## Task description
What you return must be the lines of the data that hold the word "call".

(Dataset items)
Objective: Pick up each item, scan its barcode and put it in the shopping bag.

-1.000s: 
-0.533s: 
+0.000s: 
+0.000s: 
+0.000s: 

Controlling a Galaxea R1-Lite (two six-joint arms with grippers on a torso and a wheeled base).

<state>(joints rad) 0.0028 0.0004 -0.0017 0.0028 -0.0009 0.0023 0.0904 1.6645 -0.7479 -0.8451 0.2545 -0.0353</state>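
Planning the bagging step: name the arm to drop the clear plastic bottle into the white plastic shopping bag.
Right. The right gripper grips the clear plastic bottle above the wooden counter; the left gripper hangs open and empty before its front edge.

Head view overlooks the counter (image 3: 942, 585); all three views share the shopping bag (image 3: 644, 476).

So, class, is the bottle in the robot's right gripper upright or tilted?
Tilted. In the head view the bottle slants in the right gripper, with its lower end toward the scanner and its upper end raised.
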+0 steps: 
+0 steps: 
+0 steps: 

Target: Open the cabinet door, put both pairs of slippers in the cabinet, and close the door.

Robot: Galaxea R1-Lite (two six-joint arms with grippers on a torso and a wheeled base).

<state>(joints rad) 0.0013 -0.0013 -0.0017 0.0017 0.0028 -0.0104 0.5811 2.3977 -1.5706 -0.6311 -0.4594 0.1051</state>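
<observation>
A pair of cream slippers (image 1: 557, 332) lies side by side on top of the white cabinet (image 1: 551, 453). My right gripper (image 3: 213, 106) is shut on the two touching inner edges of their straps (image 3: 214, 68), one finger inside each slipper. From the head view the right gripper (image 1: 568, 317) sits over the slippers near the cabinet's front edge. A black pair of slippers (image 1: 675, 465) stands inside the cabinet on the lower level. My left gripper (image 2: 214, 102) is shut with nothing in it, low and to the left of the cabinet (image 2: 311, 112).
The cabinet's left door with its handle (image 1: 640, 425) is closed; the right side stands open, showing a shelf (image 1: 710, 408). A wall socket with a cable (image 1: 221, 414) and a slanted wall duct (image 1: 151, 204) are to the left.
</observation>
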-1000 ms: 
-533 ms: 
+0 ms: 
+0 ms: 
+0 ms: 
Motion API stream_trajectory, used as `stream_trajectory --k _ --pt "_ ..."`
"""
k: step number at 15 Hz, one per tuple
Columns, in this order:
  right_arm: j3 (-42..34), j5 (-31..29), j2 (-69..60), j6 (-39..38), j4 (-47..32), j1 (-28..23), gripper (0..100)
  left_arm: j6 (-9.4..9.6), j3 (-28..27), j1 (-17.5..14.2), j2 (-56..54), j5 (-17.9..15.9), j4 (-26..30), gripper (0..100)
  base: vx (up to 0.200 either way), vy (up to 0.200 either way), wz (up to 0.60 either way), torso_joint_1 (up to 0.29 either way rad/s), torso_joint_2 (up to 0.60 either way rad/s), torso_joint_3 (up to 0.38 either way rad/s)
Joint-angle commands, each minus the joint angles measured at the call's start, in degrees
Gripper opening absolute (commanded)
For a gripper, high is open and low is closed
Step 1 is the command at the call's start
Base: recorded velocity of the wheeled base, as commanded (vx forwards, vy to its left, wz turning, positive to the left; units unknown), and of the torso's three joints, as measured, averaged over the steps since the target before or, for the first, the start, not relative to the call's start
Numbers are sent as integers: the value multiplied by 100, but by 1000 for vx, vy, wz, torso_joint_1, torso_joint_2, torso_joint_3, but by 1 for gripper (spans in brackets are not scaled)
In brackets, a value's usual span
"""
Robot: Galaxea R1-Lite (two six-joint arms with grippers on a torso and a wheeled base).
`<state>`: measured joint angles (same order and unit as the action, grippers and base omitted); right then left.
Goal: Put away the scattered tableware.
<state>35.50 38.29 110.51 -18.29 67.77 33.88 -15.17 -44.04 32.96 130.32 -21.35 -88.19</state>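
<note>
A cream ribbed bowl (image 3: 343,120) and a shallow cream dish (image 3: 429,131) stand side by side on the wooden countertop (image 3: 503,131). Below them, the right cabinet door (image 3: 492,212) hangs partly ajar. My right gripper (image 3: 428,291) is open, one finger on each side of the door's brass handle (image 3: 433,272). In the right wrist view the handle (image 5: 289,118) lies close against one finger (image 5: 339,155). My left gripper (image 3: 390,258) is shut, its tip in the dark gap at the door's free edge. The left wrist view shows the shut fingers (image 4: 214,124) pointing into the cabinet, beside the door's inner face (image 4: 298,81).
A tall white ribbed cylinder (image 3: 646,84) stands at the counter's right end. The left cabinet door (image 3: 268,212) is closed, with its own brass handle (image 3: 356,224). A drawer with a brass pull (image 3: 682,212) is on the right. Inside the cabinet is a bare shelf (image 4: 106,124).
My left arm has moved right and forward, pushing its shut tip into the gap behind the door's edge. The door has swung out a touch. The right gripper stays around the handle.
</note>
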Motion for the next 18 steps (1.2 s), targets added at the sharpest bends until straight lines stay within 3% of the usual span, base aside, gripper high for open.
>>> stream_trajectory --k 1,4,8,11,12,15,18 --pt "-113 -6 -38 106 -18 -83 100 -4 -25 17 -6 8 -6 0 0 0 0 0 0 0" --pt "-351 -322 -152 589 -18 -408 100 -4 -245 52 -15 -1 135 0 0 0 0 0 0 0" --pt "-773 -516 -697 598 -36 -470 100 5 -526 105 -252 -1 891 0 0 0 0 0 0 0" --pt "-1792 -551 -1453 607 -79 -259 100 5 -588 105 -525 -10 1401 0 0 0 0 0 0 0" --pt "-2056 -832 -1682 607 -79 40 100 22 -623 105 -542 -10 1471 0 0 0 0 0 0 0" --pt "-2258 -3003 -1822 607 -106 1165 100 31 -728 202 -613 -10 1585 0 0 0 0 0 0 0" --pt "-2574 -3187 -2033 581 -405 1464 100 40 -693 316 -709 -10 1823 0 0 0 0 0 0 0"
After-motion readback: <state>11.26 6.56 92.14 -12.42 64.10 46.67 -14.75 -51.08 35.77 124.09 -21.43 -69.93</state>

## Expected output
Joint-angle commands, each minus the joint angles measured at the call's start, in degrees
Step 1 is the command at the call's start
Base: recorded velocity of the wheeled base, as commanded (vx forwards, vy to its left, wz turning, positive to the left; units unknown), and of the torso's three joints, as measured, averaged over the steps since the target before or, for the first, the start, not relative to the call's start

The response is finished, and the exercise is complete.